### [Work to complete]
If a line of the records holds the word "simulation", copy it out.

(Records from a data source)
☆ ☆ ☆
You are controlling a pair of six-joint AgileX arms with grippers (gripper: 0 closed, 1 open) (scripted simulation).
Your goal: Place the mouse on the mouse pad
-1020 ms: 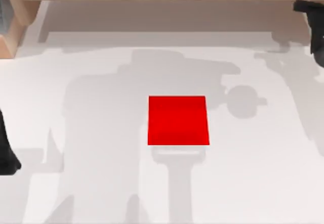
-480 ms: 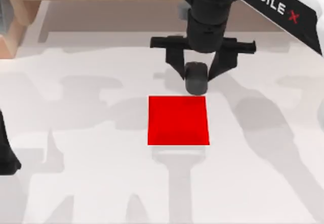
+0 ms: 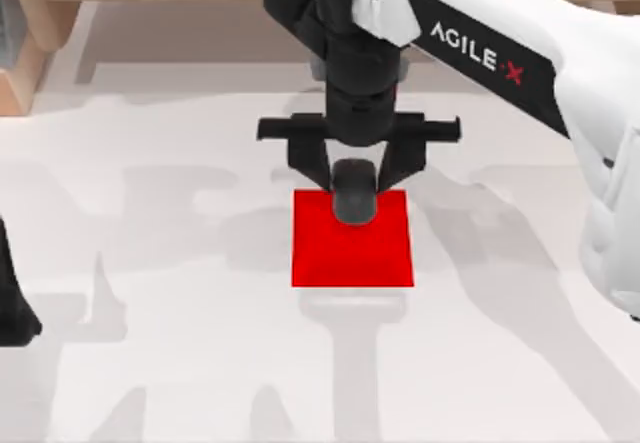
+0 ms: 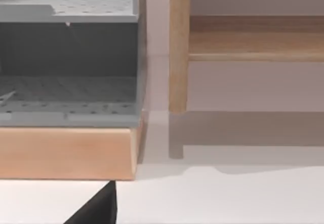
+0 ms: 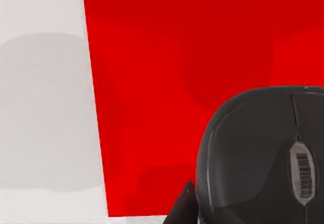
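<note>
- The right arm reaches in from the top view's upper right, its white link with the AgileX lettering slanting down toward the middle of the surface point(image 3: 150, 363).
- Its black wrist section points straight down, with the crossbar of the right pincer point(image 3: 354, 178) lying level across the view.
- The two black fingers point(image 3: 313, 166) angle inward from the crossbar and close on the mouse point(image 3: 354, 191), one on each side, so the pincer is narrow and holding it.
- The mouse sits between the fingertips, directly under the wrist, over the far edge of the mouse pad point(image 3: 352, 253).
- In the top view about half of the mouse overlaps the red square; the other half juts past that edge toward the arm.
- Whether the mouse touches the pad or hangs just above it cannot be told.
- The right wrist view has the mouse point(image 5: 263, 153) close up, its scroll wheel visible, with the red mouse pad point(image 5: 177, 82) spread behind it and pale surface beside the pad.
- A dark fingertip point(image 5: 182, 209) presses against the side of the mouse there.
- The pad lies flat near the middle of the surface.
- The left arm is parked at the top view's left edge, a dark part of it low on that side; I cannot tell the state of the left pincer point(image 4: 96, 211).
- The left wrist view looks at a wooden frame point(image 4: 66, 153) with a grey shelf point(image 4: 66, 97) at the back of the surface.
</note>
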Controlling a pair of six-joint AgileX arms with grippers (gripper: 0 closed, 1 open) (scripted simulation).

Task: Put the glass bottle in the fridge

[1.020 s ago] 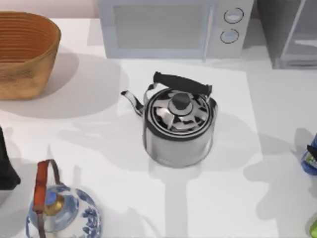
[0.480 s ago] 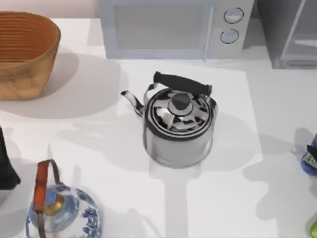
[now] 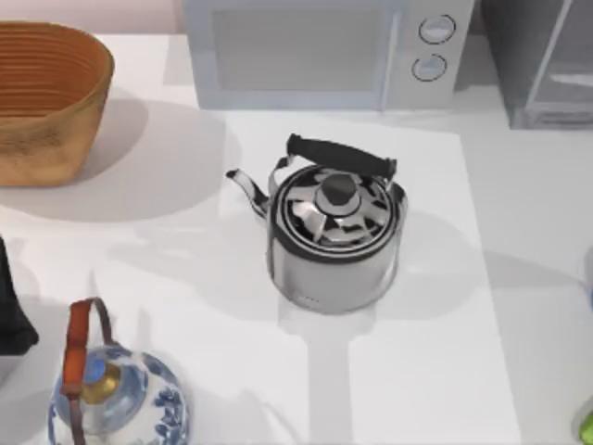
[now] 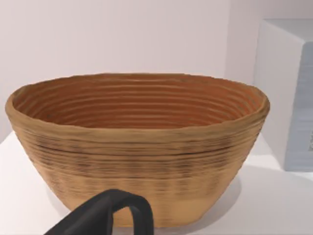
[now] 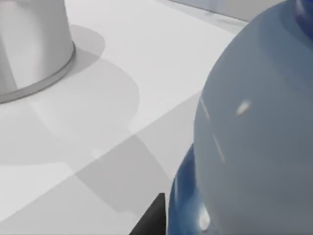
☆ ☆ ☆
### [Response to the task]
You are controlling a pair of six-joint AgileX arms with grippers (gripper: 0 closed, 1 open) (scripted simulation).
Controlling a pair of six-joint AgileX arms with grippers (gripper: 0 closed, 1 open) (scripted simulation).

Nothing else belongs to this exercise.